Interestingly, most designers agree and some are quite emphatic about the the importance of jerk (see Norton for example ). The concerns about jerk came to the fore at an SAE technical conference in 1953.
The following is a quotation from Keith Duckworth about the development of the A2 cam profile for the Ford Kent engine in 1959 (see Cosworth the Search for Power):
My problem was that I had read the books on cam design and I had believed them. That was fatal. Even so, these people seemed to be fairly knowledgeable about the various types of profiles and acceleration diagrams. ..... I reasoned that I didn't know what jerk was all about, and so I was fairly sure that the valve gear didn't know it either. I thought that all the arguments about jerk were grossly over-rated.

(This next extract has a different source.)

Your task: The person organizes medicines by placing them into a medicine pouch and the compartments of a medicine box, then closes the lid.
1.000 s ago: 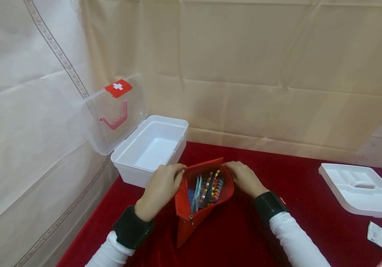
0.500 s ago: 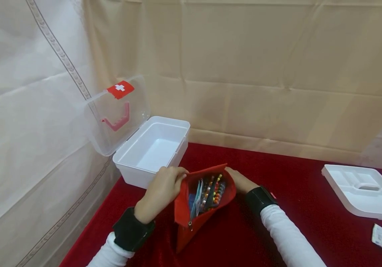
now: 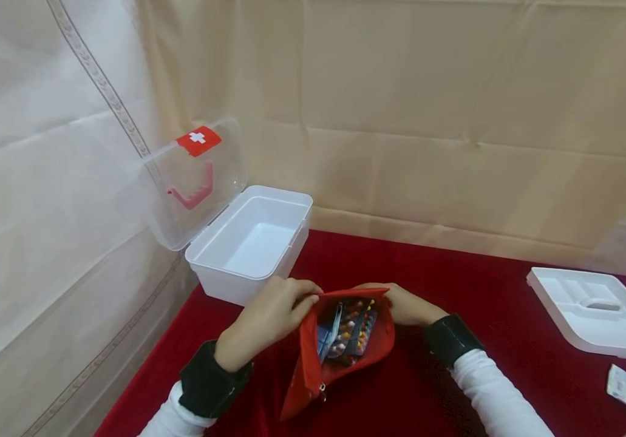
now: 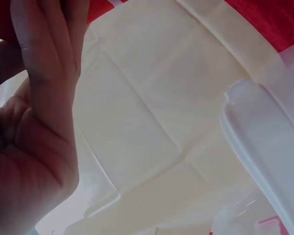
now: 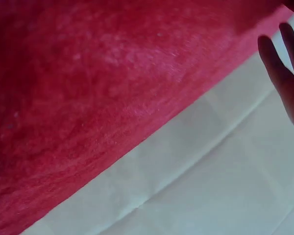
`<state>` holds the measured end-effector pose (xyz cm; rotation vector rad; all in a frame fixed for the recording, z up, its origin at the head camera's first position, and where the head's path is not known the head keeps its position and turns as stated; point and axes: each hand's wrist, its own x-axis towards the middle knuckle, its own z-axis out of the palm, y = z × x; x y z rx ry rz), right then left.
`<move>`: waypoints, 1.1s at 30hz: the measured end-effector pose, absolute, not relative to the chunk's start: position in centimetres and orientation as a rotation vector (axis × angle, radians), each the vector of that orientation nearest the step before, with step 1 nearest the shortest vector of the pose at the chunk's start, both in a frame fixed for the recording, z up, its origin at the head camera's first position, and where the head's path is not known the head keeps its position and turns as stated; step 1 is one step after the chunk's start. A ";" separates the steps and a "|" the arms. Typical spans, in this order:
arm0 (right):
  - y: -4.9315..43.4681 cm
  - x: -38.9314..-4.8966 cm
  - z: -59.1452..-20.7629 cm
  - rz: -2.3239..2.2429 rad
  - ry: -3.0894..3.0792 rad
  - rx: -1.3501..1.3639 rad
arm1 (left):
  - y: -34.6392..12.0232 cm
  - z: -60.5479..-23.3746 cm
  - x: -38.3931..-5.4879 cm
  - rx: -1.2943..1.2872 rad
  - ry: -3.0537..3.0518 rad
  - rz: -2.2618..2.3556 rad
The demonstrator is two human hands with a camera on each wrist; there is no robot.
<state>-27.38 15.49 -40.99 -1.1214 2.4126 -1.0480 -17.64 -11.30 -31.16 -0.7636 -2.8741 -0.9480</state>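
We saw the left hand [image 3: 270, 318] pinching the left edge of a red fabric pouch [image 3: 309, 364] with pill blister packs [image 3: 350, 334] inside, near a white plastic box [image 3: 220, 280]. Right hand [image 3: 408, 305] was at the pouch's far edge, fingertips hidden; we couldn't tell its grip.

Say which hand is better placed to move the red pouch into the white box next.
Likely the left hand: it pinches the red pouch and is nearer the white box; the right hand is at the pouch's opposite side.
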 end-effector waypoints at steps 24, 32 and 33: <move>14.8 -26.0 -37.8 -1.203 2.669 -1.200 | -12.5 -30.5 -17.0 -0.420 -2.997 -0.930; 13.9 -25.8 -37.7 -1.181 2.848 -1.221 | -13.7 -28.9 -14.9 -0.563 -3.268 -0.937; 13.9 -25.8 -37.7 -1.181 2.869 -1.219 | -13.8 -28.8 -14.7 -0.594 -3.281 -0.936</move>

The result was that Keith and Ben Rood revised their views on cam design and went for constant acceleration curves. Although not stated, these were presumably accompanied by jumps (infinite jerk) between the constant accelerations, much like triple curve designs or harmonic profiles.
We agree that the importance of jerk is grossly overstated. Valve train dynamics theory shows that acceleration is the highest derivative that needs to be continuous, i.e. jerk remains finite, but can have jump discontinuities. Cubic splines are completely adequate. Most designers are using profiles that are much smoother than necessary. For example, Norton's favorite spline uses quintic functions which have continuous snap (derivative of jerk). The use of overly smooth functions causes a slower opening cam or requires higher acceleration rates to compensate.
We have seen only one source (Hollingsworth and Hodges) that have actually recommended limiting values. They recommend that jerk not exceed 0.0002 to 0.0004 in/deg3 for pushrod engines, whereas direct attack valve trains (OHC, flathead) can use values of 0.0004 to 0.0008 in/deg3. These values are quite large. When used with cubic splines, the profiles are very similar to those with infinite jerk (see example). We have profiled many OHV "performance" cams and typically find maximum jerk of 0.00003 to 0.00004, which is 5 to 10 times smaller. Overly smooth cams are poor performers.
The best way to establish acceptable values of jerk is to perform a valve train dynamics analysis for the cam in question.